Alexandra's work has focused on employing mathematical and computational methods to develop new models that provide better descriptions and efficient predictions of the concentrations in a number of idealised and environmental situations, with particular emphasis on environmental issues such as the distribution of plankton species in the ocean and contaminants in groundwater aquifers.

Qualifications

  • PhD in Applied Mathematics, University of Cambridge, 2008.
  • DEA (Masters) in Theoretical Physics, Université Paris VI, 2002.
  • BA (Hons) in Mathematics, University of Cambridge, 2000.

Biography

Alexandra Tzella studied at the University of Cambridge, UK, where she obtained a Bachelor's degree in Mathematics and at the Ecole Normale Supérieure (ENS) in Paris, France where she obtained a Master’s degree in Theoretical Physics.  She went on to complete a PhD in fluid dynamics under the supervision of Prof. Peter H. Haynes at the Department of Applied Mathematics and Theoretical Physics, University of Cambridge, UK. 

Alexandra was awarded Marie-Curie and ENS fellowships to undertake research at the Laboratoire de Météorologie Dynamique at ENS in Paris, working with Drs Bernard Legras and Fabio Andrea which gave her invaluable experience in atmospheric research. She returned to the UK to take up a post-doctoral position at the University of Edinburgh working with Prof. Jacques Vanneste on fundamental aspects of mixing before starting her current position at the University of Birmingham. 

Research

Research themes

Transport & mixing

Large-scale random flows. The distribution of atmospheric greenhouse gases and oceanic plankton species in the ocean are characterised by fine-scale, strongly inhomogeneous, complex structures that characterise the corresponding tracer fields. These structures are beautiful and striking physical phenomena; they can also have a large-scale impact on the climate of our planet. Alexandra’s research has focused on employing analytical and numerical methods (dynamical systems, analytical bounds, stochastic and data-driven Lagrangian modelling) to obtain reduced descriptions that yield predictions, in a number of idealised and environmental situations where the underlying flow is predominantly large-scale and random. 
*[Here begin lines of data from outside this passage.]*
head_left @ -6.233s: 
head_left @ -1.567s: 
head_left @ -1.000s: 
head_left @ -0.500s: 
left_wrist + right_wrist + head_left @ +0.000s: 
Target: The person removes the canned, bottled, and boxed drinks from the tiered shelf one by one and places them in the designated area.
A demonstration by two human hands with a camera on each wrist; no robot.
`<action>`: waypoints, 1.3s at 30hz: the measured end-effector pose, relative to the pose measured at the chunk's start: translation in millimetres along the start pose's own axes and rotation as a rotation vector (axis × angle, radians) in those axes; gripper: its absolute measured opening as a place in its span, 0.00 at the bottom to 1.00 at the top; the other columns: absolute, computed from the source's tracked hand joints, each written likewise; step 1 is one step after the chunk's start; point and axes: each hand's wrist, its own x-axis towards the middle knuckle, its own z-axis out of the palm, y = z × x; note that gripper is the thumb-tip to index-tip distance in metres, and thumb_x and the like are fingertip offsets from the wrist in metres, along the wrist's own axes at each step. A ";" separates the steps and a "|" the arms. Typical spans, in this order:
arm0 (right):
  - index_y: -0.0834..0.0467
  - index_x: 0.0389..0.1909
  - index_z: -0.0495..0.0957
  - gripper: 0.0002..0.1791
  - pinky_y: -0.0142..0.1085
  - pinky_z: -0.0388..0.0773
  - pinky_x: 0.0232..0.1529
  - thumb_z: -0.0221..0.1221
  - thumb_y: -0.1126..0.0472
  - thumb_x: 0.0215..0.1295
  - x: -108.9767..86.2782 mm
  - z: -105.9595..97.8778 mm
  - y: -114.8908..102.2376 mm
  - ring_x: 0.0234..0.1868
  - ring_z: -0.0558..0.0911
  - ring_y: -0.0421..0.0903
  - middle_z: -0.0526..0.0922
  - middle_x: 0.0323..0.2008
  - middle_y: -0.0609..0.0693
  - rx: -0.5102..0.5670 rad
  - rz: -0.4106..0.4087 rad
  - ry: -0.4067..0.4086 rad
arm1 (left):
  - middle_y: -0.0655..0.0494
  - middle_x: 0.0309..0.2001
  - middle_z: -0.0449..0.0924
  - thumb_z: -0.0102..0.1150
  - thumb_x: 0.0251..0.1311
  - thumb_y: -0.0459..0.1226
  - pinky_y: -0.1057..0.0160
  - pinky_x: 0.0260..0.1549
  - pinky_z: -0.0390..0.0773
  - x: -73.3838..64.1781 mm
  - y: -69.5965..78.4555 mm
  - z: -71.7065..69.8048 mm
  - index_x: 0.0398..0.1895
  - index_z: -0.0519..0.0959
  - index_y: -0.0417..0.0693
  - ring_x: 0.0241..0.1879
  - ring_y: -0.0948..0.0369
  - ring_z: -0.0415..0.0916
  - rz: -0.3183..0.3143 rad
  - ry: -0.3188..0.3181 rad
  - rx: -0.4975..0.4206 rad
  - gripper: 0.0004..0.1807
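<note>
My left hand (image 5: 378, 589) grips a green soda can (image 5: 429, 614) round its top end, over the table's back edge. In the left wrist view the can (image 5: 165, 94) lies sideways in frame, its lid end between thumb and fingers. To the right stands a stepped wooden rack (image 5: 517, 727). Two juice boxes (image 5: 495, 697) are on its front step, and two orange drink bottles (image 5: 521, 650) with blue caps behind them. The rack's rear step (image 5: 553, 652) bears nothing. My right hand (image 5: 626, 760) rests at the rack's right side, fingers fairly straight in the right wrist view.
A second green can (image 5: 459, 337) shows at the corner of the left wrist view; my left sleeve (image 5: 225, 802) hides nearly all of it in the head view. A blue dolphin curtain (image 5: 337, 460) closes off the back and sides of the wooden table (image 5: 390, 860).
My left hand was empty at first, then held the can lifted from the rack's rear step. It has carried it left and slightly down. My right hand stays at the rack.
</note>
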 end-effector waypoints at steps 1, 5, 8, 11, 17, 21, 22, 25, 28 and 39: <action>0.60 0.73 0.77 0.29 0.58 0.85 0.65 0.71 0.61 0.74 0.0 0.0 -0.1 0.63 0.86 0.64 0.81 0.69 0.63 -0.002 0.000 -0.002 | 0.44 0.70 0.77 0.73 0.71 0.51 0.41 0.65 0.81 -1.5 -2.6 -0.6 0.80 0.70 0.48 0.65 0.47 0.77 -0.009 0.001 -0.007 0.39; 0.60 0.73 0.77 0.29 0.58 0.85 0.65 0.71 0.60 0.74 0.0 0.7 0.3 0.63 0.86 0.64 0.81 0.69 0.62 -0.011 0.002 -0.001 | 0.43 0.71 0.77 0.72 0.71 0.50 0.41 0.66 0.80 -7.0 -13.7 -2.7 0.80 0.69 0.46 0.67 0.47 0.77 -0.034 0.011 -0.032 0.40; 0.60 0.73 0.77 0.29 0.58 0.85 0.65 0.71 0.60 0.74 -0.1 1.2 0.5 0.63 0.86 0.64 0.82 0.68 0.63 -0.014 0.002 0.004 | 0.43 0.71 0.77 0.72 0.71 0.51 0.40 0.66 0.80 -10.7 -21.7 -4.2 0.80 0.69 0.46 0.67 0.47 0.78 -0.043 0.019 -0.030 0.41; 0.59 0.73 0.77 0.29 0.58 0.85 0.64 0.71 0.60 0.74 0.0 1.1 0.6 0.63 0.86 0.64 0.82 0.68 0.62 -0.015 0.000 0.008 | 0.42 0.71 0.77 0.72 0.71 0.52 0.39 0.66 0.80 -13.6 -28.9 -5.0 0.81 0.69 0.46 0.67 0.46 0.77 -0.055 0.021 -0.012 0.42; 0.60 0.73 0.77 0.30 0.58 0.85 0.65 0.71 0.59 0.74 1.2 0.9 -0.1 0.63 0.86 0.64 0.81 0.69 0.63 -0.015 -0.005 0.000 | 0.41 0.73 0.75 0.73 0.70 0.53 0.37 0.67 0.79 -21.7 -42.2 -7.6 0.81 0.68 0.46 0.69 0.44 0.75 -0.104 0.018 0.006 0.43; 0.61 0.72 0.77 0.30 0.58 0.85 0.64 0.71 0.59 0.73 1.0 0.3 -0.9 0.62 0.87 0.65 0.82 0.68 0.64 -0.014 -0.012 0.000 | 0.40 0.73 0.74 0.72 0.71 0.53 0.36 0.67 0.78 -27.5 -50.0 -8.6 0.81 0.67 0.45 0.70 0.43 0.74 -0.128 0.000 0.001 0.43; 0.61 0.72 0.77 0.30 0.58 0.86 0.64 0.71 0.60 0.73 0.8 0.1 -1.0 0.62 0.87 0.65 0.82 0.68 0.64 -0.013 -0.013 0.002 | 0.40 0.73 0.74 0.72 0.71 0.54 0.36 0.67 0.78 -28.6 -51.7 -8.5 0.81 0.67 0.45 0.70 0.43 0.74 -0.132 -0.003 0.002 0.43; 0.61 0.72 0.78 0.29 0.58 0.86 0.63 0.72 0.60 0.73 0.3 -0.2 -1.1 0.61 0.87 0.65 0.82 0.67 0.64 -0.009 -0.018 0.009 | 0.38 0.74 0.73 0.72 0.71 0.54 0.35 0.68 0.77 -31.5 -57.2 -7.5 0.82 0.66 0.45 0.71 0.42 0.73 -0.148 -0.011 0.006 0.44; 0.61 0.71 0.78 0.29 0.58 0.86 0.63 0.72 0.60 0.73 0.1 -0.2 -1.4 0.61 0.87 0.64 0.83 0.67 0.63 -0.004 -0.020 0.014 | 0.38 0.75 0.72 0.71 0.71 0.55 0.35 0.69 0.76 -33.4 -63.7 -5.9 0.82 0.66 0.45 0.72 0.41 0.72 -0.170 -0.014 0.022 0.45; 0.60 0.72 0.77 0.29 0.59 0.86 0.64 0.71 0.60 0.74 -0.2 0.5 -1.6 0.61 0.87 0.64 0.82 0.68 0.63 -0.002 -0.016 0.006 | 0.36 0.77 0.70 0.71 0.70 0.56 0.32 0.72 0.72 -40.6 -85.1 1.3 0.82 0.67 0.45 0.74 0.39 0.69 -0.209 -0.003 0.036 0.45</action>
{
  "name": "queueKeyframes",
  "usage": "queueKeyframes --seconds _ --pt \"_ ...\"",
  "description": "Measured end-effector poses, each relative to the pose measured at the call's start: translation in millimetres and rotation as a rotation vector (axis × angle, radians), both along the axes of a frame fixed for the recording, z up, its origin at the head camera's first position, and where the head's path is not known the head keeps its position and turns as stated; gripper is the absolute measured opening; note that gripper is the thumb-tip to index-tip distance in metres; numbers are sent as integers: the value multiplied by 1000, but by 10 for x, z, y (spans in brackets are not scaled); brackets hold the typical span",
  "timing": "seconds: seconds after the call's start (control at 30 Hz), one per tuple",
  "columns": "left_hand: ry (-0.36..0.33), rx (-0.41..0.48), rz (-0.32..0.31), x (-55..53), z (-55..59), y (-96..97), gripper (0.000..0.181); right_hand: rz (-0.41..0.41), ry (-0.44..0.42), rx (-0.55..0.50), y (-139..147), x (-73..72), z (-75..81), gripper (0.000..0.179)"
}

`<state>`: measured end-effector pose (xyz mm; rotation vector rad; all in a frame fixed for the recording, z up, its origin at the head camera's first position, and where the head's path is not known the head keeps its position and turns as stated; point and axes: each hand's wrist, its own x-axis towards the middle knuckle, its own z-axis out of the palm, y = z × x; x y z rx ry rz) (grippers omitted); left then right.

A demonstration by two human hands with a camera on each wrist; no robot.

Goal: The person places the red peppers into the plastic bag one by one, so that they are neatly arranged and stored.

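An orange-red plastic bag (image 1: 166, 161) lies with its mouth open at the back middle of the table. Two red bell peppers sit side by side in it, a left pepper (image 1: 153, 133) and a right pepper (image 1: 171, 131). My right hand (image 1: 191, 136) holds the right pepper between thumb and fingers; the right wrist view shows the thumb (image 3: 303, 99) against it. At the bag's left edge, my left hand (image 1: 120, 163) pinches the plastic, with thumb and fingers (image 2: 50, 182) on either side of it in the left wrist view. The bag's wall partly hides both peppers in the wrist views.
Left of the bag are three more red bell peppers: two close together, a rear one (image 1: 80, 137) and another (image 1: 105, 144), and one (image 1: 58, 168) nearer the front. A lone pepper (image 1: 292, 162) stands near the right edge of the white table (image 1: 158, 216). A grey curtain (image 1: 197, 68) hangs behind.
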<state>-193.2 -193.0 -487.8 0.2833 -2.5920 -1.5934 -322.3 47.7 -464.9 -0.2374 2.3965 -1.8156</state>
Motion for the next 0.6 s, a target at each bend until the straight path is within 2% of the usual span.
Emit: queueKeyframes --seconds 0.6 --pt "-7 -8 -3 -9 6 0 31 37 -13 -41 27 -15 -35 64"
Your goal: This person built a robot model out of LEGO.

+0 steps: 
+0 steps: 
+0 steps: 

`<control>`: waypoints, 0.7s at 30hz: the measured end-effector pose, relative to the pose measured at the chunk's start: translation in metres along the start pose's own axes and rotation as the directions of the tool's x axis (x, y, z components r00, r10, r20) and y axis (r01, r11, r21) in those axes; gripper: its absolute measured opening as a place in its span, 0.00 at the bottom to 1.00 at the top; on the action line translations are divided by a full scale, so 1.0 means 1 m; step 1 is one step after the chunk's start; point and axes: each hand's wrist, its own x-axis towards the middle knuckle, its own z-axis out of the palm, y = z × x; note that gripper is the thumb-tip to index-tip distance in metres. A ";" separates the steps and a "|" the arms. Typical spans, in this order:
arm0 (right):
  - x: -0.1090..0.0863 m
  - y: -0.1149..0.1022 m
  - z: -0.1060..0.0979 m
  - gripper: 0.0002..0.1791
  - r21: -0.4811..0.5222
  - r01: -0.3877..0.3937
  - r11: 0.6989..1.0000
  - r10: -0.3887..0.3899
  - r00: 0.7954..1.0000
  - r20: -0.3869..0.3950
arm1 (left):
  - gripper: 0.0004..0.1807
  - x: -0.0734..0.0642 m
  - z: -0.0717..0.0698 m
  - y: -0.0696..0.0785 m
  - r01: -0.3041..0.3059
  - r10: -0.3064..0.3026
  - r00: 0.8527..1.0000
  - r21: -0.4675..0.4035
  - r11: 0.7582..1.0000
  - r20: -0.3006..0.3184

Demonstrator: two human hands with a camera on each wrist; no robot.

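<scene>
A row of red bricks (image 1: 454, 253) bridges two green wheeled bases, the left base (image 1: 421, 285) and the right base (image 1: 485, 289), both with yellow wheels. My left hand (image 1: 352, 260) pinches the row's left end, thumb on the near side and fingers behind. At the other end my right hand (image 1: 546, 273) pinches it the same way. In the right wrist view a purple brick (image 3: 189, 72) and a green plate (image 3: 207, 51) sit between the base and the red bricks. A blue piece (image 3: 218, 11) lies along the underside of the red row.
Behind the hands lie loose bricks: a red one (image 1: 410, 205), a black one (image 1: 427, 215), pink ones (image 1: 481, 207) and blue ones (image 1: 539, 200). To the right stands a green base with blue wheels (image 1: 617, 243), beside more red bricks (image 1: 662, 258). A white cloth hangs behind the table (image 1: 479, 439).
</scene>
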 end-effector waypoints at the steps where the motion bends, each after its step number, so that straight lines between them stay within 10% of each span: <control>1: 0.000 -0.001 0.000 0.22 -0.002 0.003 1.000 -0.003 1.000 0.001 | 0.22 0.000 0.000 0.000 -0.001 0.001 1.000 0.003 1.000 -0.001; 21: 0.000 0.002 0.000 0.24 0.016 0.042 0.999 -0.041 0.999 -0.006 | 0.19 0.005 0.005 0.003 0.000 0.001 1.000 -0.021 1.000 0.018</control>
Past collaborations: Prof. Peter H. Haynes (University of Cambridge), Dr Bernard Legras (ENS, Paris).

Porous media. Structural inhomogeneities in porous media can strongly impact on the transport of constituents evolving therein. Using the theory of large deviations together with multiscale and matched asymptotics, Alexandra’s research has developed a new range of simplified models that capture the evolution of the constituent concentration after long times, when the spatial scale of the concentration fields is much larger than that of the medium. Explicit results provide new insight into the way media with complex network geometries and obstacles affect the distribution of low scalar concentrations where classical predictions (obtained via the method of homogenisation) fail. 

Current collaborations: Yahya Farah (EPSRC funded PhD student), Dr Daniel Loghin (University of Birmingham), Prof. Jacques Vanneste (University of Edinburgh). 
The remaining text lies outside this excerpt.